Concernant les dépenses européennes globales dans l’enseignement supérieur, l’écart avec les États-Unis est encore plus fort que dans le cas de la recherche. La Banque Européenne d’Investissement cherche sur ce point à proposer des solutions : Philippe Maystadt cite à titre d’exemple la mise en place en Italie de prêts de la BEI à taux avantageux destinés aux étudiants s’orientant vers les écoles d’ingénieurs, afin de contrer la tendance à la baisse de la fréquentation des filiales scientifiques. Ce type d’incitation expérimentale fera également l’objet d’un contrat avec le gouvernement Hongrois.

Philippe Maystadt a ensuite évoqué rapidement la nécessité de créer les conditions en Europe pour une plus grande « destruction créatrice » des entreprises européennes ; au même titre, l’ouverture du marché aux nouveaux entrants devrait être améliorée, et c’est l’une des priorités de la DG concurrence. Concernant la situation des secteurs abrités, Phillippe Maystadt a plaidé pour une plus grande prise de conscience, de la part des services publics notamment, de leur importance pour la compétitivité globale de l’Union, dans la mesure où tout en étant protégés, ils restent également fournisseurs de services pour des secteurs exposés, eux, à la concurrence internationale.

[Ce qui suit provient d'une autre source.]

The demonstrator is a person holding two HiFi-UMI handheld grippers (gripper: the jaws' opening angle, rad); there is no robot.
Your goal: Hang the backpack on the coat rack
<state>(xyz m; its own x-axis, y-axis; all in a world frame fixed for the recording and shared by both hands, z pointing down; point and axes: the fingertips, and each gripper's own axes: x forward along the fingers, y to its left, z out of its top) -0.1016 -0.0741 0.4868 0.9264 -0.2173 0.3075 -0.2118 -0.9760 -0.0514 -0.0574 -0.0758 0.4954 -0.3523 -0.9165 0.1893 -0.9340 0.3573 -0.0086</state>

Pour conclure, Philippe Maystadt a décrit le rôle qui a été assigné à la BEI dans le cadre de la stratégie de Lisbonne : soutenir et accélérer les projets dans les domaines de la R&D, de l’enseignement supérieur et de la diffusion des nouvelles technologies –par la mise en place, par exemple de plate formes de soutien dans les secteurs de l’édition et au tourisme, dont l’organisation de la production doit être revue avec l’introduction des NTIC. Depuis le sommet de Lisbonne, la BEI n’est donc plus spécialisée uniquement dans les investissements matériels lourds (infrastructures, réseaux transeuropéens) ; elle participe également à l’effort général d’investissement dans l’immatériel.